What to do: Write the records below out again exactly as given, with no images.

Extracted information:
————————

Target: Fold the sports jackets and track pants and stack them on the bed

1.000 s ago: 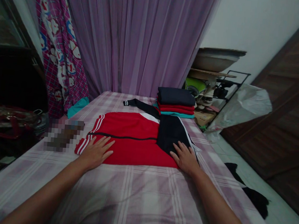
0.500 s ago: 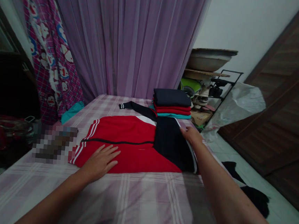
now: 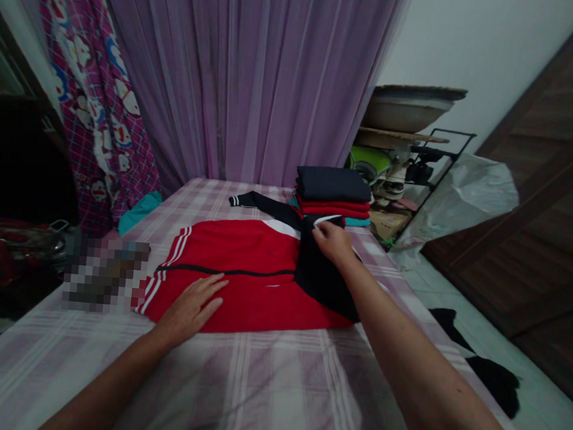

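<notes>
A red, black and white zip-up jacket [image 3: 243, 248] lies spread on a checked bed sheet [image 3: 271, 388], its white-striped hem toward the left. One dark sleeve [image 3: 272, 204] stretches out on the far side, its striped cuff pointing left. My left hand [image 3: 192, 307] rests flat on the red body below the black zipper, fingers extended. My right hand [image 3: 333, 240] pinches the white-edged dark part at the jacket's right end, which is lifted and folded partly over. The underside of that fold is hidden by my hand and forearm.
Behind the jacket stands a stack of folded clothes [image 3: 333, 191], navy, red and teal. A purple curtain [image 3: 289, 75] hangs along the back. At right are a rack [image 3: 436, 161] with basins and shoes, a plastic bag [image 3: 473, 198] and dark cloth [image 3: 492, 383] on the floor.
My right hand has moved left and slightly away from me, drawing the dark edge of the jacket up and inward. My left hand has stayed on the red body, shifting slightly.
</notes>
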`<state>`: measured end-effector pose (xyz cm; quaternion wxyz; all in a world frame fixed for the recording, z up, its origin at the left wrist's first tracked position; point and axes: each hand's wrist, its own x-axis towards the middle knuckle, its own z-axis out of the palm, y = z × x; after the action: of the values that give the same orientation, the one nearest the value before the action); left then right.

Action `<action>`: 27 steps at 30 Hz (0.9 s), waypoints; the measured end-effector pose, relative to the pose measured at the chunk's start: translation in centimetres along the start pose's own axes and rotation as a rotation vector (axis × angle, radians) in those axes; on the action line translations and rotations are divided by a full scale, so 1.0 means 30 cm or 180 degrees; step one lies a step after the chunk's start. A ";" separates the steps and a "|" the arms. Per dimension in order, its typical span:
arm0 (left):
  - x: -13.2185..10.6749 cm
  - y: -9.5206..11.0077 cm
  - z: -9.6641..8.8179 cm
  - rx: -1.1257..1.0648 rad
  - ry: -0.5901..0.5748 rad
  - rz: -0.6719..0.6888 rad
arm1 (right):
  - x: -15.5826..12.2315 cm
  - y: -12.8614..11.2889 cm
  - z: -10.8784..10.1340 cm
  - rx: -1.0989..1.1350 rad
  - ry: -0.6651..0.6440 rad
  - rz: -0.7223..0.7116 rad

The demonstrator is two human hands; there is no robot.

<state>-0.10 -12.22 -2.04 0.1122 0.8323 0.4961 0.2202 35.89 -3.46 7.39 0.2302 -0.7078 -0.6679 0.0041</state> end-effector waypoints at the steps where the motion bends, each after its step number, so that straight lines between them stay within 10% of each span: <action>1: 0.002 -0.006 -0.004 -0.0163 0.0293 -0.0101 | -0.056 -0.063 0.012 0.0104 -0.0109 -0.0543; 6: -0.004 -0.027 -0.027 -0.0671 0.1302 -0.0713 | -0.390 -0.220 0.067 0.0406 -0.1227 -0.2621; 13: 0.004 0.133 -0.019 -0.0194 0.0930 -0.0196 | -0.502 0.063 0.032 0.0306 -0.0864 -0.1512; 20: 0.221 0.380 0.013 0.0722 0.0024 -0.0063 | -0.524 0.300 0.054 0.0539 -0.0725 -0.1018; 23: 0.288 0.354 -0.044 0.0856 -0.0071 -0.0752 | -0.520 0.337 0.073 0.1030 -0.0652 -0.0873; 27: 0.262 0.226 -0.139 0.0336 0.0757 -0.1693 | -0.504 0.357 0.066 0.1696 -0.0533 -0.0669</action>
<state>6.40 -8.74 6.39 0.0636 0.6462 0.7172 0.2529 43.75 -17.16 -2.48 0.3511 -0.5466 -0.7296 0.2138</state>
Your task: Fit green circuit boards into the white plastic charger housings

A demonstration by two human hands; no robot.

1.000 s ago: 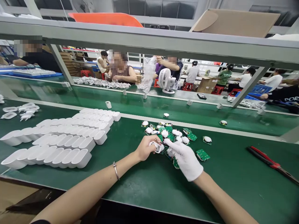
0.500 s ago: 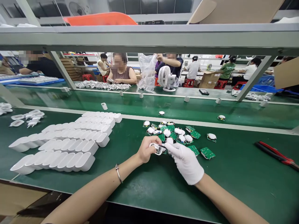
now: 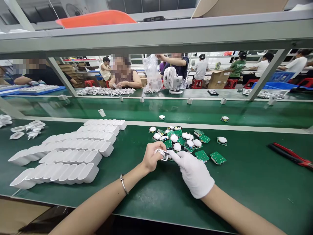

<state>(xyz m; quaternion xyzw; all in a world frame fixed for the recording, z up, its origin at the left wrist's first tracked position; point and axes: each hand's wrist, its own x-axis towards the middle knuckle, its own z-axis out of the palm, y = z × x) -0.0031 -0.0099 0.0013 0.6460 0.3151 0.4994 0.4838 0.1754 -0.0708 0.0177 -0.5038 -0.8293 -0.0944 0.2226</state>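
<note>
My left hand (image 3: 152, 157), bare with a bangle at the wrist, is closed around a small white plastic housing (image 3: 164, 158), its open end turned toward my right hand. My right hand (image 3: 193, 173) wears a white glove. Its thumb and index finger pinch a thin dark piece (image 3: 167, 153) at the housing's mouth; what kind of piece it is cannot be made out. Just beyond both hands lies a loose pile of green circuit boards (image 3: 181, 141) with white padded tops. Two boards (image 3: 218, 158) rest to the right of the pile.
Rows of open white housings (image 3: 66, 173) stand at left, with white plug parts (image 3: 34, 129) behind them. Red-and-black pliers (image 3: 290, 155) lie at right. A green conveyor belt (image 3: 132, 109) carrying spaced parts crosses beyond; a shelf beam (image 3: 156, 34) spans overhead. Co-workers sit opposite.
Parts on the conveyor have shifted left. My right fingers have tipped slightly at the housing's mouth, and less of the dark piece shows. My left hand keeps its hold; the camera view has shifted slightly.
</note>
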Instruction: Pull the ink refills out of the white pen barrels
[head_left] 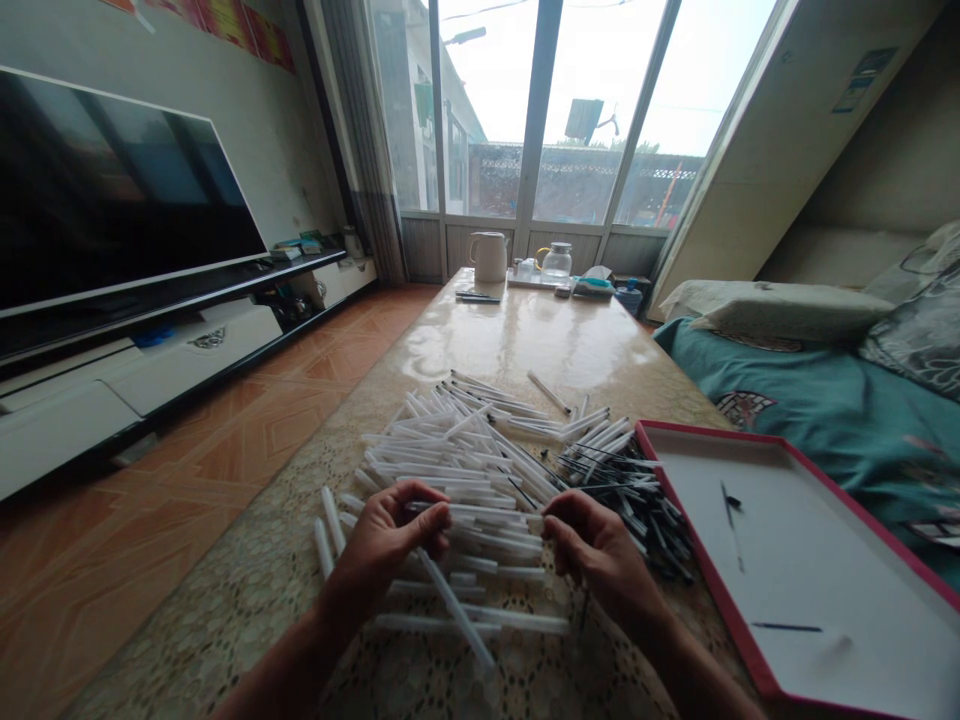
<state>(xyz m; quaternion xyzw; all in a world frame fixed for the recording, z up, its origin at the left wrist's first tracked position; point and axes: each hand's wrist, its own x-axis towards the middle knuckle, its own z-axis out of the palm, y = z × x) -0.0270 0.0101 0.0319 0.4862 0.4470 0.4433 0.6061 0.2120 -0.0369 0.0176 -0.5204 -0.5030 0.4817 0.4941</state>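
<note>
L hand [390, 535] & R hand [600, 550] both up over the near part of the table, palms down, fingers half curled, tips pinched in toward each other. Can't tell for sure if either's gripping anything: a white plastic tube [472, 511] runs btwn them right by the fingertips, but it's unclear if they're on it.

Big loose heap of white tubes [450, 450] lies under & past the hands, some tubes crossing others. Another tube [456, 608] slants under the L hand toward the near table edge. Pile of thin black-tipped refills [630, 500] sits just right of the heap, mixed in w/ it at the edge & next to R hand. One tube [548, 392] lies apart, beyond the heap.

To the right, shallow white tray w/ red rim [787, 540] on the table, 2 black refills [787, 627] lying in it. Lace cloth [247, 590] covers the near table, glossy table top [555, 340] past it. Far end: white jug [489, 257], glass teapot [556, 262], small items. Left: big TV [112, 190] on low white stand [195, 360], tile floor [187, 480]. Right: bed w/ teal cover [825, 440], pillow [787, 310]. Glass door [525, 110] behind.
</note>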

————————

Answer to this task:
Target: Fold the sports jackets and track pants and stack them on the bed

1.000 s ago: 
0.500 s ago: 
now: 

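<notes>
A red, black and white zip-up jacket [image 3: 243, 248] lies spread on a checked bed sheet [image 3: 271, 388], its white-striped hem toward the left. One dark sleeve [image 3: 272, 204] stretches out on the far side, its striped cuff pointing left. My left hand [image 3: 192, 307] rests flat on the red body below the black zipper, fingers extended. My right hand [image 3: 333, 240] pinches the white-edged dark part at the jacket's right end, which is lifted and folded partly over. The underside of that fold is hidden by my hand and forearm.
Behind the jacket stands a stack of folded clothes [image 3: 333, 191], navy, red and teal. A purple curtain [image 3: 289, 75] hangs along the back. At right are a rack [image 3: 436, 161] with basins and shoes, a plastic bag [image 3: 473, 198] and dark cloth [image 3: 492, 383] on the floor.
My right hand has moved left and slightly away from me, drawing the dark edge of the jacket up and inward. My left hand has stayed on the red body, shifting slightly.
</notes>
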`<state>`: measured end-effector pose (xyz cm; quaternion wxyz; all in a world frame fixed for the recording, z up, its origin at the left wrist's first tracked position; point and axes: each hand's wrist, its own x-axis towards the middle knuckle, its own z-axis out of the palm, y = z × x; after the action: of the values that give the same orientation, the one nearest the value before the action); left then right.

Action `<action>`: 27 steps at 30 Hz (0.9 s), waypoints; the measured end-effector pose, relative to the pose measured at the chunk's start: translation in centimetres along the start pose's own axes and rotation as a rotation vector (axis × angle, radians) in those axes; on the action line translations and rotations are divided by a full scale, so 1.0 means 30 cm or 180 degrees; step one lies a step after the chunk's start. A ";" separates the steps and a "|" the arms. Per dimension in order, its typical span:
arm0 (left):
  - x: -13.2185..10.6749 cm
  - y: -9.5206..11.0077 cm
  - z: -9.6641..8.8179 cm
  - rx: -1.1257..1.0648 rad
  - ry: -0.5901..0.5748 rad
  - rz: -0.6719..0.6888 rad
arm1 (right):
  - x: -15.5826..12.2315 cm
  - y: -12.8614..11.2889 cm
  - z: -10.8784..10.1340 cm
  - rx: -1.0989..1.1350 rad
  - ry: -0.6651..0.6440 rad
  - rz: -0.7223..0.7116 rad

The demonstrator is two human hands; there is no robot.

<state>-0.10 -12.22 -2.04 0.1122 0.8323 0.4961 0.2202 35.89 -3.46 7.39 0.2302 -0.7078 -0.6679 0.0041</state> end-effector waypoints at the steps where the motion bends, each after its step number, so that straight lines between them stay within 10% of each span: <action>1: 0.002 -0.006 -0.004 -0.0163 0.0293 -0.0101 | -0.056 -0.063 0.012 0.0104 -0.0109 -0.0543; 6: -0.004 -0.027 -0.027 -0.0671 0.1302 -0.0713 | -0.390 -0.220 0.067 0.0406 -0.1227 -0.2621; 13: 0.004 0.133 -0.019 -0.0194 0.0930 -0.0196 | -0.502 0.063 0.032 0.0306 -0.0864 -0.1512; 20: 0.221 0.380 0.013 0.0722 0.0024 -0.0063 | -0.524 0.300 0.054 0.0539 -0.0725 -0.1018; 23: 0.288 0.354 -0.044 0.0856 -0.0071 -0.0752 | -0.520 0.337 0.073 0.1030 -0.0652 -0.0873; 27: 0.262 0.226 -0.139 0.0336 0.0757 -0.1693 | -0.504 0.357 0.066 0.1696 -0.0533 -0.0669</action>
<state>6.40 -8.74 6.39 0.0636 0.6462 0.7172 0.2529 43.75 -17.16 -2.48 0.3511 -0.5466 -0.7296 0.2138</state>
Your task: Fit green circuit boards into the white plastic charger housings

A demonstration by two human hands; no robot.

1.000 s ago: 
0.500 s ago: 
now: 

<state>(xyz m; quaternion xyzw; all in a world frame fixed for the recording, z up, its origin at the left wrist's first tracked position; point and axes: each hand's wrist, its own x-axis towards the middle knuckle, its own z-axis out of the palm, y = z × x) -0.0031 -0.0099 0.0013 0.6460 0.3151 0.4994 0.4838 0.1754 -0.0708 0.0177 -0.5038 -0.8293 -0.0944 0.2226</state>
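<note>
My left hand (image 3: 152, 157), bare with a bangle at the wrist, is closed around a small white plastic housing (image 3: 164, 158), its open end turned toward my right hand. My right hand (image 3: 193, 173) wears a white glove. Its thumb and index finger pinch a thin dark piece (image 3: 167, 153) at the housing's mouth; what kind of piece it is cannot be made out. Just beyond both hands lies a loose pile of green circuit boards (image 3: 181, 141) with white padded tops. Two boards (image 3: 218, 158) rest to the right of the pile.
Rows of open white housings (image 3: 66, 173) stand at left, with white plug parts (image 3: 34, 129) behind them. Red-and-black pliers (image 3: 290, 155) lie at right. A green conveyor belt (image 3: 132, 109) carrying spaced parts crosses beyond; a shelf beam (image 3: 156, 34) spans overhead. Co-workers sit opposite.
Parts on the conveyor have shifted left. My right fingers have tipped slightly at the housing's mouth, and less of the dark piece shows. My left hand keeps its hold; the camera view has shifted slightly.
</note>
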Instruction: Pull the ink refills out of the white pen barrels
[head_left] 
<state>(xyz m; quaternion xyzw; all in a world frame fixed for the recording, z up, its origin at the left wrist's first tracked position; point and axes: each hand's wrist, its own x-axis towards the middle knuckle, its own z-axis out of the palm, y = z × x) -0.0270 0.0101 0.0319 0.4862 0.4470 0.4433 0.6061 0.2120 -0.0369 0.0176 -0.5204 -0.5030 0.4817 0.4941</state>
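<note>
L hand [390, 535] & R hand [600, 550] both up over the near part of the table, palms down, fingers half curled, tips pinched in toward each other. Can't tell for sure if either's gripping anything: a white plastic tube [472, 511] runs btwn them right by the fingertips, but it's unclear if they're on it.

Big loose heap of white tubes [450, 450] lies under & past the hands, some tubes crossing others. Another tube [456, 608] slants under the L hand toward the near table edge. Pile of thin black-tipped refills [630, 500] sits just right of the heap, mixed in w/ it at the edge & next to R hand. One tube [548, 392] lies apart, beyond the heap.

To the right, shallow white tray w/ red rim [787, 540] on the table, 2 black refills [787, 627] lying in it. Lace cloth [247, 590] covers the near table, glossy table top [555, 340] past it. Far end: white jug [489, 257], glass teapot [556, 262], small items. Left: big TV [112, 190] on low white stand [195, 360], tile floor [187, 480]. Right: bed w/ teal cover [825, 440], pillow [787, 310]. Glass door [525, 110] behind.
</note>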

The full output has already been given.